Dataset entries
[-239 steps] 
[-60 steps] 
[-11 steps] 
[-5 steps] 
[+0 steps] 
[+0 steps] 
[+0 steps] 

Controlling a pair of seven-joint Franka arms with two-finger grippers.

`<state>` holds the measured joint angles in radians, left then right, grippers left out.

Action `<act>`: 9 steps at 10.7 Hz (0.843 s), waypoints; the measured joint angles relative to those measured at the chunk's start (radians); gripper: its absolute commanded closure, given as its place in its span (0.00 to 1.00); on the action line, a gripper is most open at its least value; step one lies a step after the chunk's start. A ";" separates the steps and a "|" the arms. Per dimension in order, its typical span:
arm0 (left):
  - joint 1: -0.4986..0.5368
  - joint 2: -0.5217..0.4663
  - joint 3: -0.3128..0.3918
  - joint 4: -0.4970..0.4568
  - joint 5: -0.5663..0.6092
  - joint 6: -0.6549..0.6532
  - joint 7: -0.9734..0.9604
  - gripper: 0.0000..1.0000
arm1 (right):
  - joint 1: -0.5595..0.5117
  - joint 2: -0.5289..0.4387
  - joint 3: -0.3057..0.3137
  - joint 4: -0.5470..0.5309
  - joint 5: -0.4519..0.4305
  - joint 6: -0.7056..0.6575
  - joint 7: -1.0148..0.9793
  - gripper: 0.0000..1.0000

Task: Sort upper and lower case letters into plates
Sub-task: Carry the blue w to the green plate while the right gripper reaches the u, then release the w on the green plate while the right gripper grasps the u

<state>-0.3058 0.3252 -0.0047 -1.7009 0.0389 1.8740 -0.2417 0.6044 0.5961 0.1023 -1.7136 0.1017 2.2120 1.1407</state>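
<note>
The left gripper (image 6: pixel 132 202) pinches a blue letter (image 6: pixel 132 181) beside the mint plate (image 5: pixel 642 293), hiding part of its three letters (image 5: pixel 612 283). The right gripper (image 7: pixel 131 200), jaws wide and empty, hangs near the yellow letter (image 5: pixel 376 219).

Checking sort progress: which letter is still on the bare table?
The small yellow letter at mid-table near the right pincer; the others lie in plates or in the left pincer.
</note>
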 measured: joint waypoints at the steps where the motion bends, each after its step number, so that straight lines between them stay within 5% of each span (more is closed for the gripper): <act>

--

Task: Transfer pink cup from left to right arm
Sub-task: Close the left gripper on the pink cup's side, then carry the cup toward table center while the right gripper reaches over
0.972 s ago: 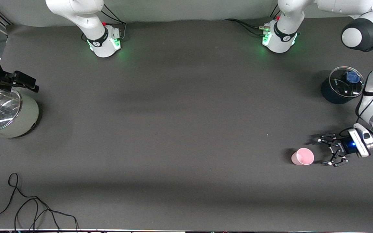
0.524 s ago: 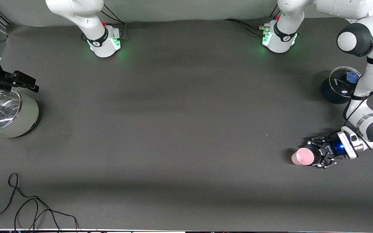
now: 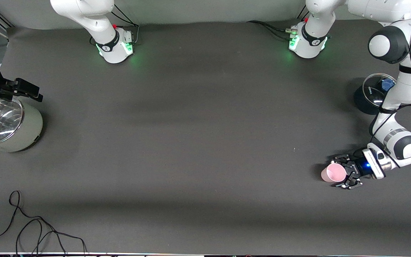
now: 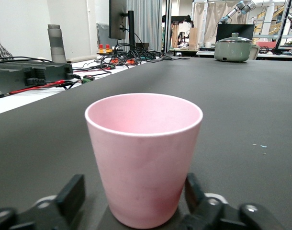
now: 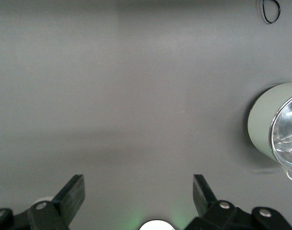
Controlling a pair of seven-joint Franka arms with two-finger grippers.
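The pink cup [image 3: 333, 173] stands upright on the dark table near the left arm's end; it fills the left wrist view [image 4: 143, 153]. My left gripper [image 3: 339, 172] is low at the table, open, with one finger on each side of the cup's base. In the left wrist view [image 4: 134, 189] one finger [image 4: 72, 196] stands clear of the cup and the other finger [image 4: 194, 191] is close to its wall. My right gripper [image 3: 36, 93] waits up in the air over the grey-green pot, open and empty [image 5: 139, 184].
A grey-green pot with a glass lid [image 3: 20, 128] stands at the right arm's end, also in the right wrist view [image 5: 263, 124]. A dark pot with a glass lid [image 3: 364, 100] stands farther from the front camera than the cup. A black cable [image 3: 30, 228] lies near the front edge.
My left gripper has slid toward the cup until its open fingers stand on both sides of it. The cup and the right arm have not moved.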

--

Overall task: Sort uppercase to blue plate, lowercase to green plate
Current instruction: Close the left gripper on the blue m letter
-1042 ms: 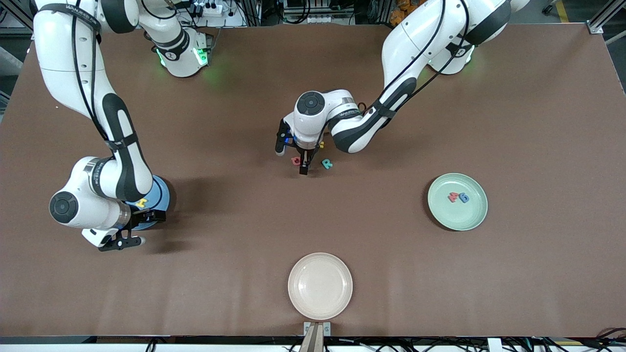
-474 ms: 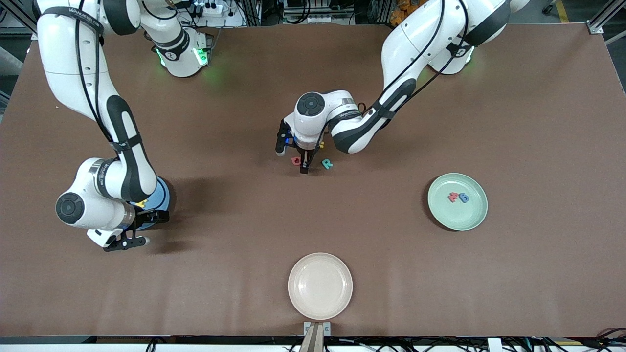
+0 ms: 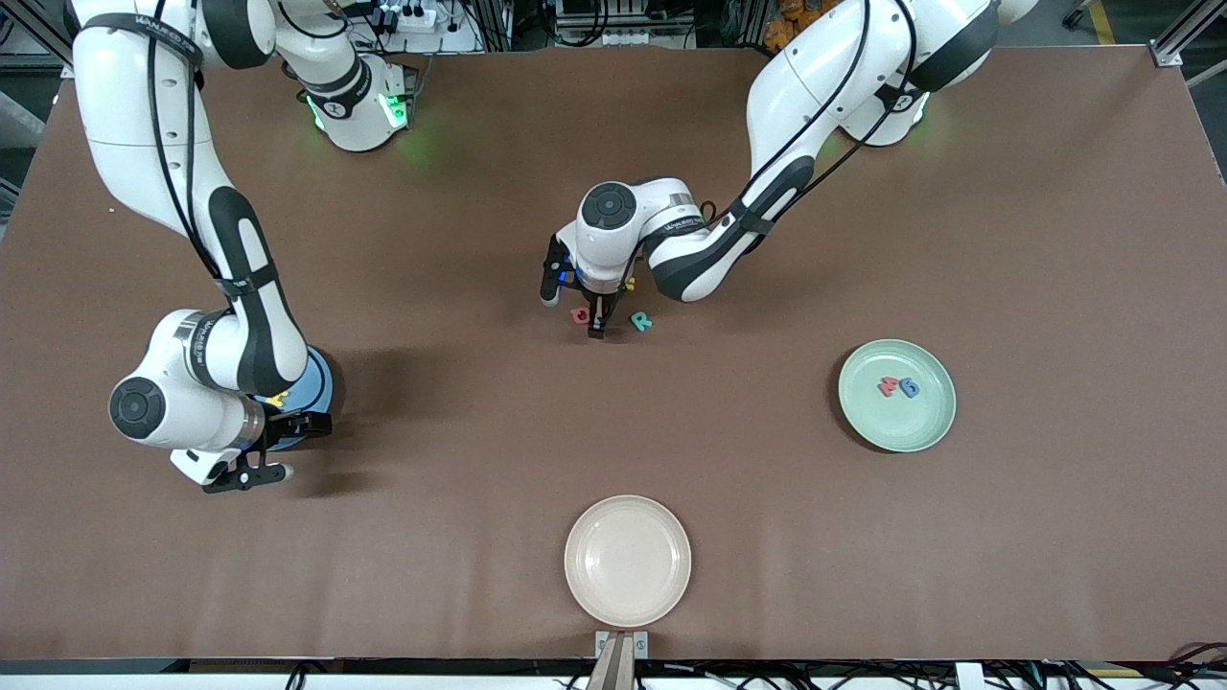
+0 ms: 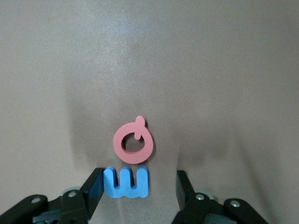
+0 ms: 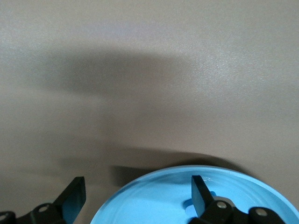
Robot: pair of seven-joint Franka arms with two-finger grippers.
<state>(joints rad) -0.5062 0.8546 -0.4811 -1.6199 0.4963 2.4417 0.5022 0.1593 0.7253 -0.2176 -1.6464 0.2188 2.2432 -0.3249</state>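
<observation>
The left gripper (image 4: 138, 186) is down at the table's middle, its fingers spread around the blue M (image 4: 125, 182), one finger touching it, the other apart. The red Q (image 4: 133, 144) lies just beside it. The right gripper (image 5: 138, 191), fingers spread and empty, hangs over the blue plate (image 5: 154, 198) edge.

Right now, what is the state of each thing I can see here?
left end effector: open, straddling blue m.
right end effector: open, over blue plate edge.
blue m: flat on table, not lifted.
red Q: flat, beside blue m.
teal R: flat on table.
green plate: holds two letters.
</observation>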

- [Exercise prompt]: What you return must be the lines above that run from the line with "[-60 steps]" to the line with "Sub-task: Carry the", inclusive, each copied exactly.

- [Result]:
[-60 steps] 
[-11 steps] 
[-5 steps] 
[+0 steps] 
[+0 steps] 
[+0 steps] 

Controlling a pair of seven-joint Franka arms with two-finger grippers.

`<state>` holds the measured joint angles in radians, left then right, grippers left out.

Action `<act>`: 9 steps at 10.7 Hz (0.843 s), waypoints; the measured joint angles relative to those measured at the chunk's start (radians); gripper: its absolute commanded closure, given as its place in its span (0.00 to 1.00); on the action line, a gripper is most open at its least value; step one lies a step after the chunk's start. A ";" separates the steps and a "|" the arms. Per dimension in order, its typical span:
arm0 (left):
  - joint 1: -0.4986..0.5368
  - joint 2: -0.5217..0.4663
  - joint 3: -0.3128..0.3918
  - joint 4: -0.4970..0.4568
  - joint 5: -0.5663..0.6092
  - joint 6: -0.6549..0.6532
  - joint 7: -0.9734..0.9604
  - gripper: 0.0000..1.0000
arm1 (right):
  - joint 1: -0.5595..0.5117
  - joint 2: -0.5289..0.4387
  - joint 3: -0.3057..0.3137
  - joint 4: -0.5470..0.5309
  - joint 5: -0.4519..0.4305
  - joint 6: -0.7056..0.6575
  - joint 7: -1.0148..0.9793
  - gripper: 0.0000..1.0000

Task: Sort upper and lower case letters into plates
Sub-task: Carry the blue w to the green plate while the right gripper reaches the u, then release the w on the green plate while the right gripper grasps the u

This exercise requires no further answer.